The whole idea of the disaster recovery plan is based on the calculation of risk associated with the loss of corporate data, which should be performed before such loss. It is assumed that at any moment, a company can face an unpredictable large-scale failure that will paralyse the operation of the IT systems and infrastructure, and, consequently, the operation of the entire company or its part. If we look at the above elements of the disaster recovery plan, it becomes clear that this plan will allow us to avoid the usual hectic and chaotic rescue operation which in most cases brings more harm than good.

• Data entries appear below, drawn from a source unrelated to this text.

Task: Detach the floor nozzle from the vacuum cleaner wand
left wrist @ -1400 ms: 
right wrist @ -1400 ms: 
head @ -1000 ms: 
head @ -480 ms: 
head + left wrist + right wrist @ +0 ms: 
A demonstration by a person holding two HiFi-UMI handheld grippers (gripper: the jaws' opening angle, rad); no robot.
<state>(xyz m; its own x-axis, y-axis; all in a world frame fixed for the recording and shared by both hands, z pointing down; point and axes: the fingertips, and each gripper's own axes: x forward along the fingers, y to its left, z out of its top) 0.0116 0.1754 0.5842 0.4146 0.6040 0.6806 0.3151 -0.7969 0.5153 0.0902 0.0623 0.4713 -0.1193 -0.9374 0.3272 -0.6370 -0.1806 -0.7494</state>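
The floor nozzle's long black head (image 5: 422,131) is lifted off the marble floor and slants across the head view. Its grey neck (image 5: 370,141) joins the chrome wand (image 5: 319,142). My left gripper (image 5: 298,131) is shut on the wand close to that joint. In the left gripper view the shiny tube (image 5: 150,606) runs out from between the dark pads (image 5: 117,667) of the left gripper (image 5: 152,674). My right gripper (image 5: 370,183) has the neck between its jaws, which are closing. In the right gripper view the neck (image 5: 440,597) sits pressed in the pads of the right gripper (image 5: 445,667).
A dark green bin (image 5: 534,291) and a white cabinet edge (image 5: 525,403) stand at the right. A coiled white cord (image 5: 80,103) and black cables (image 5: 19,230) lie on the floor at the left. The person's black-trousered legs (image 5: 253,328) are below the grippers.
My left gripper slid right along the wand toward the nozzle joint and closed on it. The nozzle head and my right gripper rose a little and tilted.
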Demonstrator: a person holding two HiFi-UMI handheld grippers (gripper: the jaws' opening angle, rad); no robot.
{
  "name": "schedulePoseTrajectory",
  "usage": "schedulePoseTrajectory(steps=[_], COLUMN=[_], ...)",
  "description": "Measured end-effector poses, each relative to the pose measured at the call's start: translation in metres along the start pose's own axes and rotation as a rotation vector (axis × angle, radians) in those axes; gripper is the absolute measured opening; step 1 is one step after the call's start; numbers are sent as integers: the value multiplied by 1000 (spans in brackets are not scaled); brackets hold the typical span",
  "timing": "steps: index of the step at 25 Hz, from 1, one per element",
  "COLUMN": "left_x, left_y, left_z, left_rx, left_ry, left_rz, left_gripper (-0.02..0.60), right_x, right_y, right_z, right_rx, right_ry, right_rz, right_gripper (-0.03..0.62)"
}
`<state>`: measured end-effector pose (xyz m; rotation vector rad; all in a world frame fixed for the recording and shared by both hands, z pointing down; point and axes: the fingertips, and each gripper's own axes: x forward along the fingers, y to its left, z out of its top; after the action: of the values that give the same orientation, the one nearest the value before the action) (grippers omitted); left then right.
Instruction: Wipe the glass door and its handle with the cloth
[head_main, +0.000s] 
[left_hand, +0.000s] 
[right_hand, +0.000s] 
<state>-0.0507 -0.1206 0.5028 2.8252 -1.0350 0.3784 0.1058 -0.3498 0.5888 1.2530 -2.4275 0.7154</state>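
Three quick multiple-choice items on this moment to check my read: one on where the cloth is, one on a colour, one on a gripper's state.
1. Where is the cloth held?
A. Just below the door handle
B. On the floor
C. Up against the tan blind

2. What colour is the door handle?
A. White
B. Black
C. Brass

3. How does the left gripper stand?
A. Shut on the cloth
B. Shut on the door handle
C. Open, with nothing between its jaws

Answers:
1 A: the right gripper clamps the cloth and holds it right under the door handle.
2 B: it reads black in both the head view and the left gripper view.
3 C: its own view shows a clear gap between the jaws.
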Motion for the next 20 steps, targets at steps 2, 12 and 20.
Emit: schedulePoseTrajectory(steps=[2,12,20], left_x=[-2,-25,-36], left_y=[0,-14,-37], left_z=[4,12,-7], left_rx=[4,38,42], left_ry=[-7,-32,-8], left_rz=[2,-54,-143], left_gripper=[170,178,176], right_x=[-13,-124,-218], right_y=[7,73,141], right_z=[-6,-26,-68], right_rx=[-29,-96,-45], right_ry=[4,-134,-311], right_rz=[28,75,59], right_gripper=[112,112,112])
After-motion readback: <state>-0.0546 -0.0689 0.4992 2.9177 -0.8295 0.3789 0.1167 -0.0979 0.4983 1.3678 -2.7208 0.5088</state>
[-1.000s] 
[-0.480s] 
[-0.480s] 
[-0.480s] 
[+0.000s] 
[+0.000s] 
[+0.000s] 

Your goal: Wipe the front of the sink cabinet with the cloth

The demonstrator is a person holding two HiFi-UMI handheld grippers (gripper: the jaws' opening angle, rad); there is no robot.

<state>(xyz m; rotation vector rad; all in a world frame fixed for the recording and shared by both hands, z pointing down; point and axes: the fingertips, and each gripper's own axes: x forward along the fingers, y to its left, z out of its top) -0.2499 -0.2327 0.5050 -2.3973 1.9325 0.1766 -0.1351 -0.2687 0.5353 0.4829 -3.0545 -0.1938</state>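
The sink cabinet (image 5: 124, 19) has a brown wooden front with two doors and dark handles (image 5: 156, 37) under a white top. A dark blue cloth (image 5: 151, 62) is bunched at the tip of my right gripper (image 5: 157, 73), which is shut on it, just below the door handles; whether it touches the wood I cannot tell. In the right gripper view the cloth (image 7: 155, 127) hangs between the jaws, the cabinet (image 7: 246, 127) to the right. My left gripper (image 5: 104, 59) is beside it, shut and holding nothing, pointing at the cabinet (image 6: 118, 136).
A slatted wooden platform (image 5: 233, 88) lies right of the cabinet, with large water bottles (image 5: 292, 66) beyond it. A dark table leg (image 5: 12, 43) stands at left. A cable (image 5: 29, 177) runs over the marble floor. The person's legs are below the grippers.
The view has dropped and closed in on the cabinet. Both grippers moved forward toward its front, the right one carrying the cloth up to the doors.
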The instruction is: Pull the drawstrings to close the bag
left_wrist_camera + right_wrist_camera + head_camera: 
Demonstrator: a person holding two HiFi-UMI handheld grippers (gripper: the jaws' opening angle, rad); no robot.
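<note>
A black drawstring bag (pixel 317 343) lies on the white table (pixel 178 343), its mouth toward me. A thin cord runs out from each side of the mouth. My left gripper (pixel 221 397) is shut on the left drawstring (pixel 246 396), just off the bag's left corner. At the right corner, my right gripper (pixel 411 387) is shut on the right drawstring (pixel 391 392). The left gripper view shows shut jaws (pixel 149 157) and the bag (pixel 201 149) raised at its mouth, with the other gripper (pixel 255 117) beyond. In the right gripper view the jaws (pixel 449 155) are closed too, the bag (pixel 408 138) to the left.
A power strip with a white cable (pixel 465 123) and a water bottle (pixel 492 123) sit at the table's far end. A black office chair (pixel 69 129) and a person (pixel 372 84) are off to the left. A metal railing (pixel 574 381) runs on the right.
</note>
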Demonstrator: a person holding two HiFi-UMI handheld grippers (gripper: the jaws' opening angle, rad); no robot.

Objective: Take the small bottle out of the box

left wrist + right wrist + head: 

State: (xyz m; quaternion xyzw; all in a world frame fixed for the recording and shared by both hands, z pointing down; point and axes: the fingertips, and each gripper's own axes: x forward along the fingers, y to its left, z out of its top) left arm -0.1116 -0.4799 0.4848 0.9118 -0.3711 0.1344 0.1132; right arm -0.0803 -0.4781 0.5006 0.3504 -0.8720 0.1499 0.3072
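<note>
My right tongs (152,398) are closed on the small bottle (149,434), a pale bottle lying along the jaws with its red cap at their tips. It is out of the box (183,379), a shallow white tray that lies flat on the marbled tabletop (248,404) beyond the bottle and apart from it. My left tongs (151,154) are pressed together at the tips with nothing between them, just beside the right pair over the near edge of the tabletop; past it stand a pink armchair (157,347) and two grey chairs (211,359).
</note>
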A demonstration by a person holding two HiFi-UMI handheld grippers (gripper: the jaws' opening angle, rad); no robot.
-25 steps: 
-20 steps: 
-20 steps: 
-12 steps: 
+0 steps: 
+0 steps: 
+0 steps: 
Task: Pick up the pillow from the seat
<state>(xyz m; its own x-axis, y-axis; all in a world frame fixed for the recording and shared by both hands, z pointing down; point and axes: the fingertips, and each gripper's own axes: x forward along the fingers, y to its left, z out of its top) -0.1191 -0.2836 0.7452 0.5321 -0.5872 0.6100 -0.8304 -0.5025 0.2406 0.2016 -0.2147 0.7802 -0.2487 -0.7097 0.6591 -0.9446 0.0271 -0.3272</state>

In order to calculate the risk, we have to consider the two most important indicators already mentioned before: RPO and RTO. The first determines how long the company can cope without access to its data, and how current the data will be after recovery. In other words, this value gives us information about the acceptable duration of a failure and the age of data that are critical to its operation. The second indicator, RPO, allows us to estimate the loss and how much will it cost the company. In case of a stock exchange or international investment bank, RTO must be literally counted in seconds. For a small, niche online store, even a day of downtime should not cause excessive losses from a business point of view. In the latter case, data from a backup made at night (with RPO of about 24 hours) should be more than enough.
On the other hand, RTO specifies the maximum time in which we need to recover our data and fully restore the system to operating order. In order to estimate this parameter, we should take into account the first indicator (RPO) as well as the infrastructure capabilities, network bandwidth and abilities of the IT staff. It is worth keeping in mind that according to the statistical data gathered for the US market, 93% of companies which had no access to key data for more than ten days, collapsed within one year of the failure, and 50% of them went bankrupt immediately.
As already mentioned, when estimating both indicators, it is important to correctly determine the potential losses for the company associated with the failure and the costs of implementation of a disaster recovery system. And, of course, all of these costs need to be balanced. It should also be noted that according to the SHARE classification, there are now seven levels of disaster recovery security – from the simplest backup systems, in which the recovery plan is not defined at all and the recovery time is not specified, to automated switching to backup data centres in the matter of milliseconds. This is why it is also important to think about what solutions will be appropriate for our company and infrastructure. In most cases, the best way is to invest in fast and safe backup systems such as Xopero Cloud – with elements of a large disaster recovery system that will protect the mission-critical processes. Otherwise, it is worth to give up self-restoring at all and entrust the protection of our data to an external company that will be doing it quickly and efficiently.